WORK ORDER
Everything from the line containing "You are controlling" to the end of the material, both ends included, should be repeated exactly; please give only those lines.

PROVIDED DATA

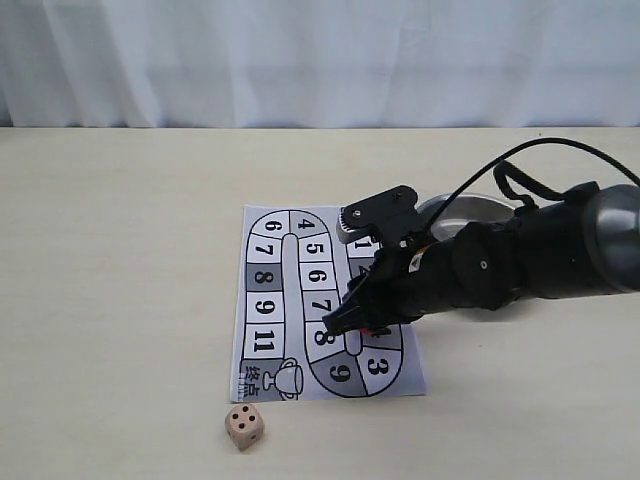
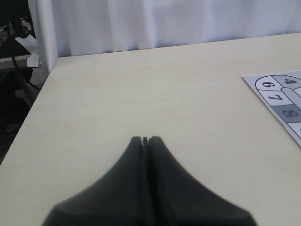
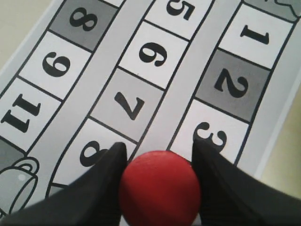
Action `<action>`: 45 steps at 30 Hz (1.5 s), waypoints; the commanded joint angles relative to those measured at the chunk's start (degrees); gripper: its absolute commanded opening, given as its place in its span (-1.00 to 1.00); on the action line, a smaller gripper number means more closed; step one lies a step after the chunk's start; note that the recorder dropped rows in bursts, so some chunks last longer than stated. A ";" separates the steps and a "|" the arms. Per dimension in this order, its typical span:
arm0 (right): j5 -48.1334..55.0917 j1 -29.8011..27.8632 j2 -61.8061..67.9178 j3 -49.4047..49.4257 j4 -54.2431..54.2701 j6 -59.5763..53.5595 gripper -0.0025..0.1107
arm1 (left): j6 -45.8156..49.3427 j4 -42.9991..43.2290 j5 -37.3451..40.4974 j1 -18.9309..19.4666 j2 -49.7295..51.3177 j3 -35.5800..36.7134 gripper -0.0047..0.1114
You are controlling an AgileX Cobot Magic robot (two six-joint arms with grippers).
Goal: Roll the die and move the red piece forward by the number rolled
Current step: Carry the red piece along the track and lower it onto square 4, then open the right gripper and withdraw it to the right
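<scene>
The red piece (image 3: 160, 188) sits between the two fingers of my right gripper (image 3: 160, 147), which is shut on it. It is over the paper game board (image 3: 155, 52), by the grey strip between squares 8 and 3. Whether it rests on the paper I cannot tell. In the exterior view the right gripper (image 1: 352, 325) is low over the board (image 1: 270, 300), and only a sliver of the red piece (image 1: 377, 330) shows. The tan die (image 1: 245, 427) lies on the table just in front of the board's near edge. My left gripper (image 2: 146, 140) is shut on nothing, above bare table.
A shiny metal bowl (image 1: 470, 208) stands behind the right arm, to the right of the board. A corner of the board (image 2: 282, 101) shows in the left wrist view. A white curtain hangs behind the light wooden table (image 1: 120, 260).
</scene>
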 commanded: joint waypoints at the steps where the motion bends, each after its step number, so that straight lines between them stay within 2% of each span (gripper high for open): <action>1: -1.15 0.00 0.21 0.70 0.11 0.18 -0.89 | -0.23 -0.28 -0.59 0.00 -0.01 0.11 -0.92; 12: -2.34 -0.22 5.20 1.07 0.11 -0.27 -0.83 | -0.23 -0.28 -0.59 0.00 -0.01 0.11 -0.92; 14: -2.34 -0.22 5.07 0.96 0.11 0.05 -0.69 | -0.23 -0.28 -0.59 0.00 -0.01 0.11 -0.92; 20: -0.63 -0.22 3.13 0.82 0.11 2.31 0.07 | -0.23 -0.28 -0.59 0.00 -0.01 0.11 -0.92; 23: -0.47 -0.22 1.43 0.82 -0.01 2.31 0.24 | -0.23 -0.40 -0.59 0.00 -0.01 0.11 -0.92; 36: -0.47 -0.22 -7.20 0.82 -0.01 1.99 0.23 | -0.23 -0.40 -0.59 0.00 -0.01 0.11 -0.92; 38: -0.04 -0.39 -8.33 0.82 0.09 2.10 0.19 | -0.23 -0.40 -0.59 0.00 -0.01 0.11 -0.92; 41: 2.26 -2.32 -10.44 0.70 0.09 4.97 -0.11 | -0.23 -0.40 -0.59 0.00 -0.01 0.11 -0.92; 45: 8.38 -7.94 -13.44 0.70 0.09 5.16 -0.54 | -0.23 -0.40 -0.59 0.00 -0.01 0.11 -0.92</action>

RESPONSE TO THIS EXERCISE
You are controlling an AgileX Cobot Magic robot (two six-joint arms with grippers).
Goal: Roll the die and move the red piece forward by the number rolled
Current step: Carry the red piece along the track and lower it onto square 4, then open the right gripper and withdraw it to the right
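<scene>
The red piece (image 3: 160, 188) sits between the two fingers of my right gripper (image 3: 160, 147), which is shut on it. It is over the paper game board (image 3: 155, 52), by the grey strip between squares 8 and 3. Whether it rests on the paper I cannot tell. In the exterior view the right gripper (image 1: 352, 325) is low over the board (image 1: 270, 300), and only a sliver of the red piece (image 1: 377, 330) shows. The tan die (image 1: 245, 427) lies on the table just in front of the board's near edge. My left gripper (image 2: 146, 140) is shut on nothing, above bare table.
A shiny metal bowl (image 1: 470, 208) stands behind the right arm, to the right of the board. A corner of the board (image 2: 282, 101) shows in the left wrist view. A white curtain hangs behind the light wooden table (image 1: 120, 260).
</scene>
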 commanded: joint waypoints at the steps where the motion bends, each after its step number, so that straight lines between them stay within 2% of each span (gripper high for open): <action>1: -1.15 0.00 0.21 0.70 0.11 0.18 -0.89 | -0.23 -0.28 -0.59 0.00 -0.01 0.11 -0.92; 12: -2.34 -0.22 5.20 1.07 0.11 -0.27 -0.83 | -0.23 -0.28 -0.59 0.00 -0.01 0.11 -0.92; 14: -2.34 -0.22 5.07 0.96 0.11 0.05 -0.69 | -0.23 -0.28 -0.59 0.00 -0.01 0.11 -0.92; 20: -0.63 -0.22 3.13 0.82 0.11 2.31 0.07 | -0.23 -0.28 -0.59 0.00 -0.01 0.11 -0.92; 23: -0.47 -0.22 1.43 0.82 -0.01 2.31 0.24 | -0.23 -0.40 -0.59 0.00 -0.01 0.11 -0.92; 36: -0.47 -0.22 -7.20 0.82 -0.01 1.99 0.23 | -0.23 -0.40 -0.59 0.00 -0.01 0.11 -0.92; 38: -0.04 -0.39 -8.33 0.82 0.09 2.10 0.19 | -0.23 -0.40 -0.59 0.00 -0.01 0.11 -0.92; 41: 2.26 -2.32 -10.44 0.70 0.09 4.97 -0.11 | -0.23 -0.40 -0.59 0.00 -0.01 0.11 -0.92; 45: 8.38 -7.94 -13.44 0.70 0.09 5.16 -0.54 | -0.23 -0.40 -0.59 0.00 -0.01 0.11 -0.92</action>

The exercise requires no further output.